§ The task: With pictures omitted, transcribe exactly the lines from the one containing "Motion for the" to the end of the records below.

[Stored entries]
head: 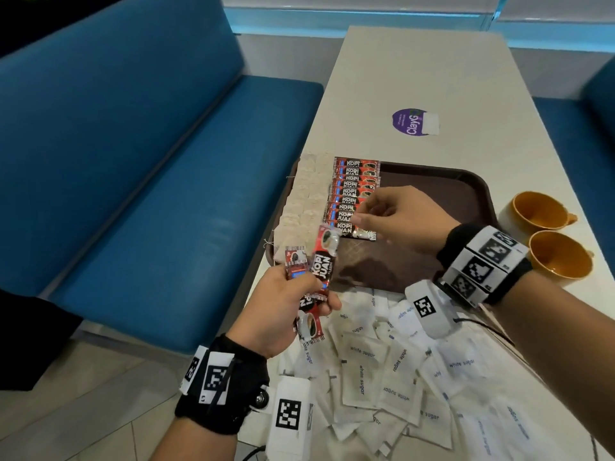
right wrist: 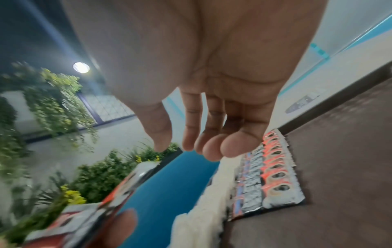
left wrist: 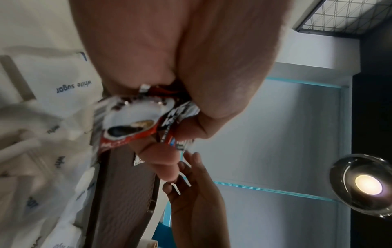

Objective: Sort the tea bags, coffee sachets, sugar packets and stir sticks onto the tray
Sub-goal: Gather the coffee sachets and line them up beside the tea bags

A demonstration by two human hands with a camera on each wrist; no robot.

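The sugar packets [head: 392, 371] are heaped nearest. Light, slippery coffee sachets [head: 319, 267] are gripped in the left hand [head: 283, 307] (best pinched by an edge); the right hand [head: 399, 217] is held loose and empty over the tray [head: 449, 181].

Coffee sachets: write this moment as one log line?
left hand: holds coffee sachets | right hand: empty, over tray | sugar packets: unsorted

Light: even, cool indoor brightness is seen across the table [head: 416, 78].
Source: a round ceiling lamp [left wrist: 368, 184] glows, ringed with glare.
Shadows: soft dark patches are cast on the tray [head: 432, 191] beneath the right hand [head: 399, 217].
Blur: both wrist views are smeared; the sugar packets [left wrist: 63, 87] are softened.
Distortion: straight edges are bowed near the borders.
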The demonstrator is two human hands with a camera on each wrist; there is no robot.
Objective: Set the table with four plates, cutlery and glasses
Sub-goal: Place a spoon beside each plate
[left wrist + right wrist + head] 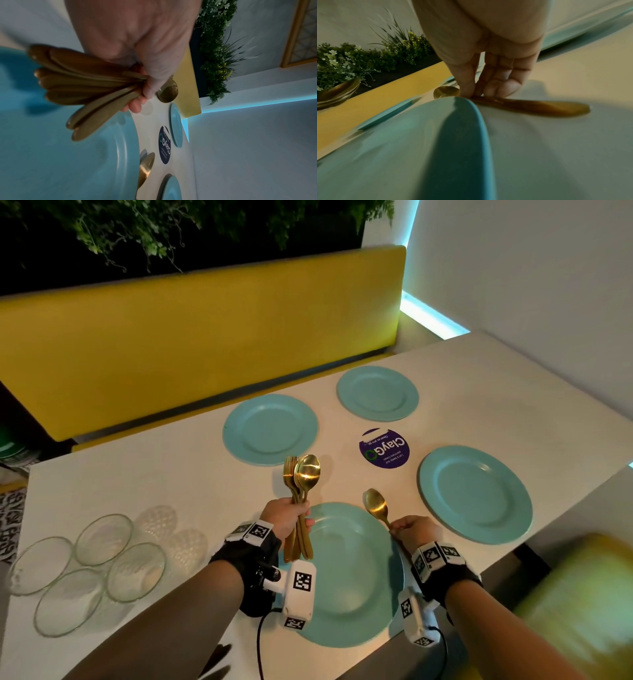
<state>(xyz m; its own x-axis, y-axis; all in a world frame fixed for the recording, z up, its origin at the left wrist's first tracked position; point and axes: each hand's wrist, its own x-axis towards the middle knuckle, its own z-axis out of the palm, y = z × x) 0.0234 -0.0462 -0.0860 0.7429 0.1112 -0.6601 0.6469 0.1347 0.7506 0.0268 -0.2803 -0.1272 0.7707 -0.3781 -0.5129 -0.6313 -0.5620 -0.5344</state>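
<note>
Glasses (85, 570): five clear ones clustered at the left end of the tabletop (171, 481), well apart from both hands; none set out yet.
Left hand (287, 517): fingers curled round a bundle of gold cutlery (301, 484), spoon bowls and fork tines up, handles fanned out below the grip over the near plate (352, 577).
Near plate: closest to the person, between the two hands; three more teal plates lie further out, so all four are down.
Single spoon (375, 506): just beside the near plate's right rim, bowl pointing away from the person, handle running back under the grip; its long axis follows the plate's side.
Right hand (411, 530): thumb and fingertips pinch the spoon's handle low against the tabletop in the right wrist view; whether the spoon fully rests there I cannot tell.
Next move, as I judge: release this spoon here; the left hand's bundle is the nearer supply for the next piece.
Purple sticker (383, 451): in the middle, among the plates.
</note>
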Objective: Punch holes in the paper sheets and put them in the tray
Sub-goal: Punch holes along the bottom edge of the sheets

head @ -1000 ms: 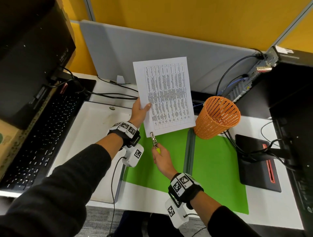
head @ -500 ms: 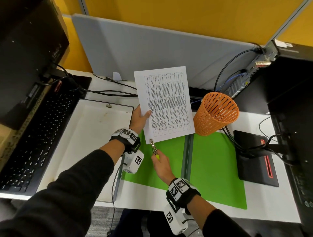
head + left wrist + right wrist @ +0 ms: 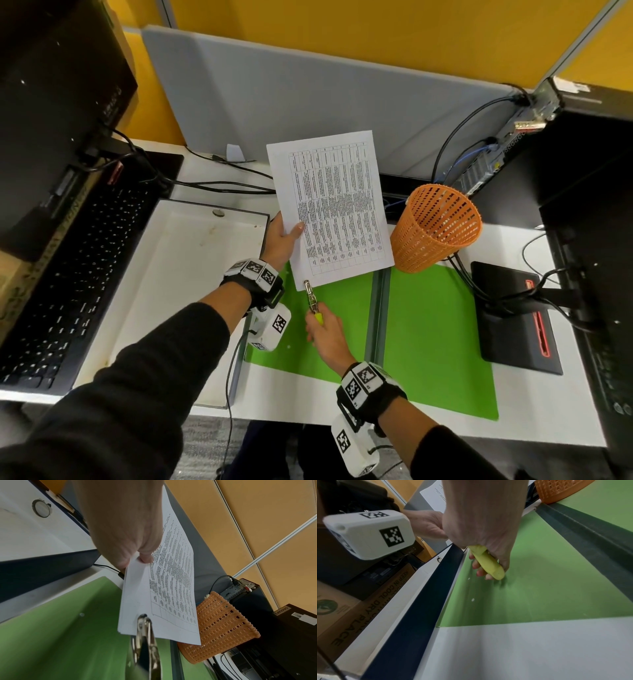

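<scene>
My left hand pinches a thin stack of printed paper sheets by their left edge and holds them up above the desk; the thumb lies on the printed side. My right hand grips the yellow handles of a metal hole punch. The punch's head sits at the bottom left corner of the sheets. The white tray lies to the left, under my left forearm, with nothing in it.
An orange mesh basket leans just right of the sheets. A green mat covers the desk below, with small white paper dots on it. A keyboard lies far left, cables and a computer case at the back right.
The sheets and both hands have dropped a little in view and the punch head has stayed at the sheets' bottom left corner; both grips are unchanged.
</scene>
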`<state>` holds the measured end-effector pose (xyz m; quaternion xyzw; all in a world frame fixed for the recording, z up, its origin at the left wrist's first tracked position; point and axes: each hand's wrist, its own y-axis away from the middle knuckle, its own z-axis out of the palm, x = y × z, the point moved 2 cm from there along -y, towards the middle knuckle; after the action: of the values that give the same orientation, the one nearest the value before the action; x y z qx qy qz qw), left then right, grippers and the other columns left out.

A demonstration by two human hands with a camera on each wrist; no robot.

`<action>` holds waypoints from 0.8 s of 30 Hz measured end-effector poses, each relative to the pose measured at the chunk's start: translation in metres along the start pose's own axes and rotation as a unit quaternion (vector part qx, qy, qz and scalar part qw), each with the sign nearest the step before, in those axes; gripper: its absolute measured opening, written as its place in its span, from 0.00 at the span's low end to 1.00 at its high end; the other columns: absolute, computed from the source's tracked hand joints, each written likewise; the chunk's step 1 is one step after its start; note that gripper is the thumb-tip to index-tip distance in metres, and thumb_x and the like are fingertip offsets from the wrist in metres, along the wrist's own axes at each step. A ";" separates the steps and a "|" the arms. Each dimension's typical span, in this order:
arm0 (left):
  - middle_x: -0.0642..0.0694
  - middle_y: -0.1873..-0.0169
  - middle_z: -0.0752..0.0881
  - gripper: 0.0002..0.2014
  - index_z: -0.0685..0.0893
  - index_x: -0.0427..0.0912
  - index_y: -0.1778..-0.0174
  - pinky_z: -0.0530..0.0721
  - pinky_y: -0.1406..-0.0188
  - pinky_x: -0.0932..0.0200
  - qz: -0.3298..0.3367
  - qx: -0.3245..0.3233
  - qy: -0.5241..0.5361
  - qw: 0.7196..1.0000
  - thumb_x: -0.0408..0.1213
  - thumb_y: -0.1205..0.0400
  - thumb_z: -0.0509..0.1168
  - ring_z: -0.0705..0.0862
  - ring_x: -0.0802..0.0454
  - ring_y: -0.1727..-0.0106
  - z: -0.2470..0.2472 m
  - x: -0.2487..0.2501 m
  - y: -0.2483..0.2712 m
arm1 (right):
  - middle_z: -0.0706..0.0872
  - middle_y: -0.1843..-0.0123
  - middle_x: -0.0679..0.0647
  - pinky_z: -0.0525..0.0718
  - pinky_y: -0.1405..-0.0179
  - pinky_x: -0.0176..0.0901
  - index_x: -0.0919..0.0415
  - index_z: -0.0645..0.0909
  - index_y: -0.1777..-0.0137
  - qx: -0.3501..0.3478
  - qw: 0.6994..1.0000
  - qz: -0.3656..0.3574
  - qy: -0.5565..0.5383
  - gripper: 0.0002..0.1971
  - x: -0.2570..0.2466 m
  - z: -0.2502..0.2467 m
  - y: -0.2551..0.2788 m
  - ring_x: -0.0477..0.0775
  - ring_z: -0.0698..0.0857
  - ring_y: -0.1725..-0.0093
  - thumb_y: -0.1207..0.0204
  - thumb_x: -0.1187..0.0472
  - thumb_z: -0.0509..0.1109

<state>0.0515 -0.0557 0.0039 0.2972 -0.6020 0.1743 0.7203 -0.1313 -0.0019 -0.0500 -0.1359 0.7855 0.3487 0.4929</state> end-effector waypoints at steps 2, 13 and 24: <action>0.33 0.31 0.79 0.22 0.70 0.28 0.26 0.78 0.31 0.39 0.001 0.000 -0.004 1.000 0.25 0.16 0.61 0.79 0.37 0.31 -0.001 0.000 -0.001 | 0.79 0.58 0.56 0.74 0.74 0.35 0.43 0.69 0.52 0.001 1.000 -0.017 -0.017 0.08 -0.012 -0.004 0.004 0.55 0.78 0.62 0.21 0.60 0.61; 0.33 0.31 0.79 0.21 0.70 0.30 0.25 0.78 0.32 0.37 0.006 -0.001 0.005 1.000 0.25 0.16 0.61 0.79 0.36 0.31 -0.005 0.003 0.001 | 0.75 0.66 0.43 0.73 0.77 0.41 0.43 0.63 0.24 -0.006 0.994 -0.095 -0.060 0.29 -0.030 -0.009 0.012 0.56 0.69 0.71 0.20 0.70 0.58; 0.34 0.32 0.81 0.21 0.72 0.32 0.27 0.78 0.33 0.34 0.012 0.013 0.007 1.000 0.28 0.17 0.63 0.80 0.37 0.32 -0.012 -0.001 0.001 | 0.74 0.67 0.44 0.65 0.80 0.35 0.46 0.71 0.28 0.007 0.992 -0.107 -0.074 0.28 -0.030 -0.016 0.008 0.46 0.64 0.75 0.24 0.74 0.61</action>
<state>0.0603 -0.0471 0.0016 0.2981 -0.5978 0.1927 0.7188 -0.1321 -0.0109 -0.0161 -0.1893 0.7302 0.2980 0.5850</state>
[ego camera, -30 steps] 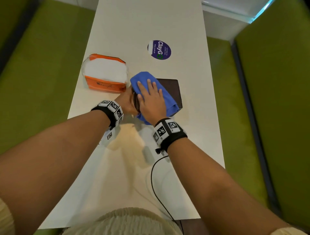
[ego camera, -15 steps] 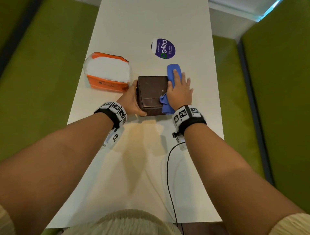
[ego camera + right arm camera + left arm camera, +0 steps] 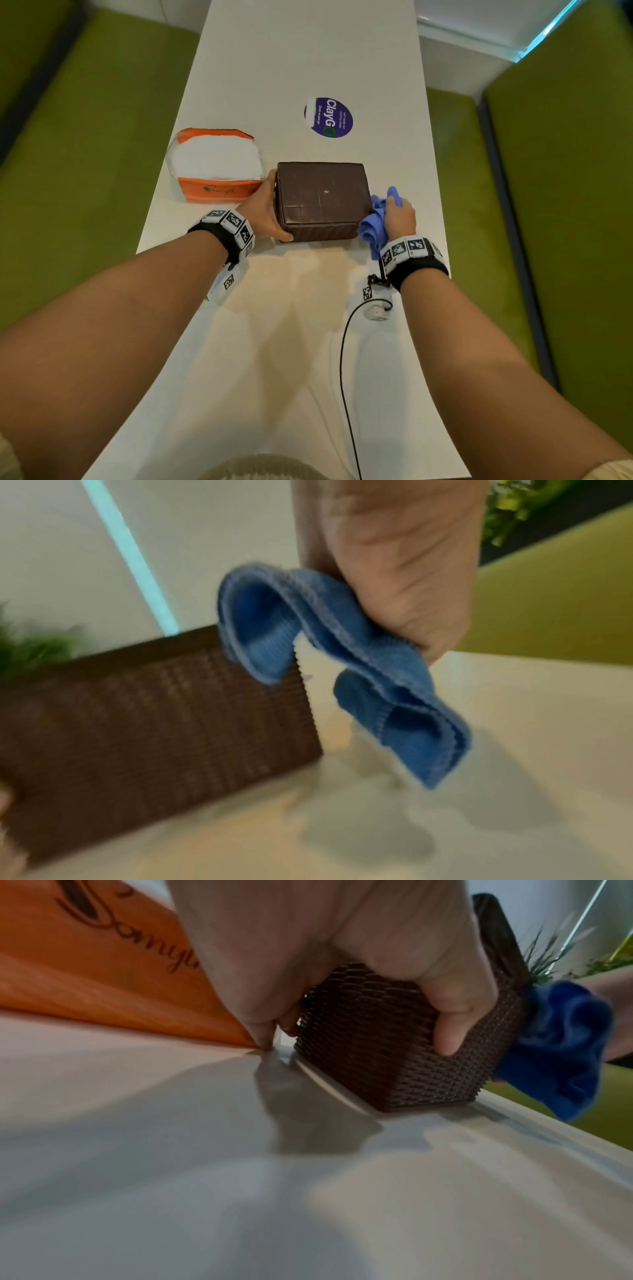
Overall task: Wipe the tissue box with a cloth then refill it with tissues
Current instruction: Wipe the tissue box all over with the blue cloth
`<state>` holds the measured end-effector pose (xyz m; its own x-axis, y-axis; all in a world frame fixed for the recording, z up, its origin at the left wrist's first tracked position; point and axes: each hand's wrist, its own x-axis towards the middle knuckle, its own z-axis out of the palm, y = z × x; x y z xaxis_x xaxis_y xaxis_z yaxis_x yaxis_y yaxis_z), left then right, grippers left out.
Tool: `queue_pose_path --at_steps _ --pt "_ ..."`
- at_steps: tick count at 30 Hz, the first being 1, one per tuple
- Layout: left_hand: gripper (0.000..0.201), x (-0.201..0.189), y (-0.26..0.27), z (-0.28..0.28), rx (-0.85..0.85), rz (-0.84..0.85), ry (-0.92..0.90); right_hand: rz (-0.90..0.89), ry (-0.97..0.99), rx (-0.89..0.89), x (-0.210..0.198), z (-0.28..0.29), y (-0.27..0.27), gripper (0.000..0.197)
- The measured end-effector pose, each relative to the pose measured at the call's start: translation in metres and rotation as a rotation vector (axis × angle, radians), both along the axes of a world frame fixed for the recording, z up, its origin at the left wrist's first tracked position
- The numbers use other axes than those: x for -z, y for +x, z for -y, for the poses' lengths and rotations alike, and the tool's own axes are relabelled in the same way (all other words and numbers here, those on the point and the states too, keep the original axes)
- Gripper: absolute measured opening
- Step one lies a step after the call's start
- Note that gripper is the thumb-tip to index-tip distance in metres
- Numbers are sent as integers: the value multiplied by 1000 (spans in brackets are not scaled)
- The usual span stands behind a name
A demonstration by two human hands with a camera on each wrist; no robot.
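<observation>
A dark brown woven tissue box (image 3: 322,198) (image 3: 404,1053) (image 3: 147,723) stands on the white table (image 3: 301,51), its flat face up. My left hand (image 3: 265,210) (image 3: 342,961) grips its left side, thumb curled round the near corner. My right hand (image 3: 399,216) (image 3: 394,561) holds a bunched blue cloth (image 3: 375,222) (image 3: 565,1047) (image 3: 342,664) just off the box's right side, the cloth hanging beside the box wall. An orange pack of white tissues (image 3: 215,164) (image 3: 85,961) lies left of the box, close to my left hand.
A round purple sticker (image 3: 329,116) is on the table beyond the box. A black cable (image 3: 346,377) runs from my right wrist toward my body. Green upholstered seats (image 3: 85,137) flank the table on both sides. The table's right edge is close to my right hand.
The right hand slid the cloth from the box's top to its right side, then drew it back and bunched it. The left hand kept hold of the box.
</observation>
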<state>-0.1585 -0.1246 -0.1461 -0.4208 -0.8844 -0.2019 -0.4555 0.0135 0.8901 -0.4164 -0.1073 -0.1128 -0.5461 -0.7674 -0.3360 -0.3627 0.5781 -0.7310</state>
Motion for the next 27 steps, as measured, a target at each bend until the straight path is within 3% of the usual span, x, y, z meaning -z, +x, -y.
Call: queue_pose_path --at_steps 3,6,8,13,20,24,27 --pt "133 -4 -2 12 16 17 -10 -63 -84 -49 1 -4 -6 27" --pt "130 -4 -3 26 45 61 -2 -349 -22 -230 -3 -2 -7 50" --pt "126 -3 -3 34 45 81 -5 -426 14 -290 2 0 -8 54" --pt "125 -3 -2 46 62 76 -12 -627 309 -387 29 -2 -8 61" --pt "127 -4 -5 65 144 8 -1 -623 434 -405 49 -11 4 68" --pt "136 -5 -6 70 163 -52 27 -519 602 -539 19 13 -11 71" --pt "135 -3 -6 71 167 -82 45 -494 710 -597 -24 48 -18 57"
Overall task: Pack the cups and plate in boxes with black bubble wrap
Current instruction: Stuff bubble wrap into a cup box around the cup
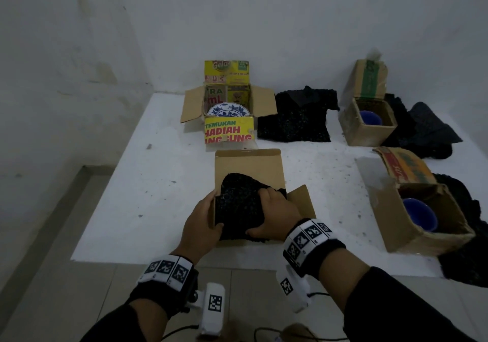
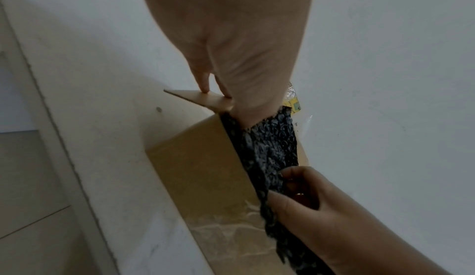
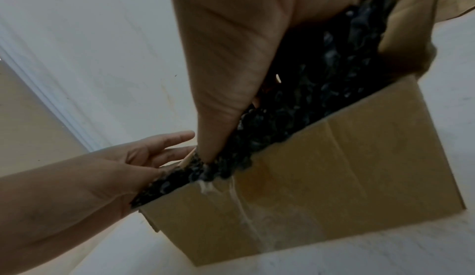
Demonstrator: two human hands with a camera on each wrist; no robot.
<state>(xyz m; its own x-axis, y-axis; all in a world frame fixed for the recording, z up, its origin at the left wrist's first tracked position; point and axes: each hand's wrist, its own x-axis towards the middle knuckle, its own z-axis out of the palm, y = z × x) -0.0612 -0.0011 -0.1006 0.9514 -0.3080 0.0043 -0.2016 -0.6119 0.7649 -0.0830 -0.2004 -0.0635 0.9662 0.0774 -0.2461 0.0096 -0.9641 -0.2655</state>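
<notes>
A plain cardboard box stands open at the front middle of the white table, stuffed with black bubble wrap. My left hand lies against the box's left flap with straight fingers, its thumb pressing into the wrap. My right hand grips the wrap from the right, fingers curled into it. The right wrist view shows the box front, the wrap bulging over the rim, my right hand and my left hand. What lies under the wrap is hidden.
At the back a yellow printed box holds a blue-and-white plate. A loose black wrap sheet lies to its right. Two brown boxes on the right each hold a blue cup, with more wrap beside them.
</notes>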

§ Solution to this task:
Motion for the next 27 steps, as measured, a target at each bend until the straight path is within 3% of the usual span, x, y, z meaning -z, +x, -y.
Call: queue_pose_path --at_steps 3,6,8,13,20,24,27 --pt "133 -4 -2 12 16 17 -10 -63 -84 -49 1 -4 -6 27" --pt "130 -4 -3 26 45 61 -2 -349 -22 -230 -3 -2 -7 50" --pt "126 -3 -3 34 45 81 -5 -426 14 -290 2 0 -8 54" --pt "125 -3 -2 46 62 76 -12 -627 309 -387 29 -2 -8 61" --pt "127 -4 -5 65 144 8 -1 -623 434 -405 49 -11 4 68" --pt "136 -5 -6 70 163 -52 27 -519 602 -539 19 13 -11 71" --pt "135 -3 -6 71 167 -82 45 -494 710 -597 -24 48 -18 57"
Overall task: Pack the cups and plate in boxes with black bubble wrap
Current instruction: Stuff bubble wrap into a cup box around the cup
Demonstrator: two human hands with a camera on each wrist; no robot.
<state>(xyz m; its own x-axis, y-axis; all in a world frame fixed for the recording, z up, its origin at the left wrist's first tracked position; point and axes: each hand's wrist, its own x-axis towards the middle knuckle, its own z-axis out of the palm, y = z × x) -0.0612 -0.0011 -0.1006 0.9514 -0.3080 0.0043 -0.2016 -0.6119 0.7649 -0.0830 -0.2004 -0.0635 0.9662 0.0774 -0.2461 0.0096 -0.9641 -0.2655</state>
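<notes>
A plain cardboard box stands open at the front middle of the white table, stuffed with black bubble wrap. My left hand lies against the box's left flap with straight fingers, its thumb pressing into the wrap. My right hand grips the wrap from the right, fingers curled into it. The right wrist view shows the box front, the wrap bulging over the rim, my right hand and my left hand. What lies under the wrap is hidden.
At the back a yellow printed box holds a blue-and-white plate. A loose black wrap sheet lies to its right. Two brown boxes on the right each hold a blue cup, with more wrap beside them.
</notes>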

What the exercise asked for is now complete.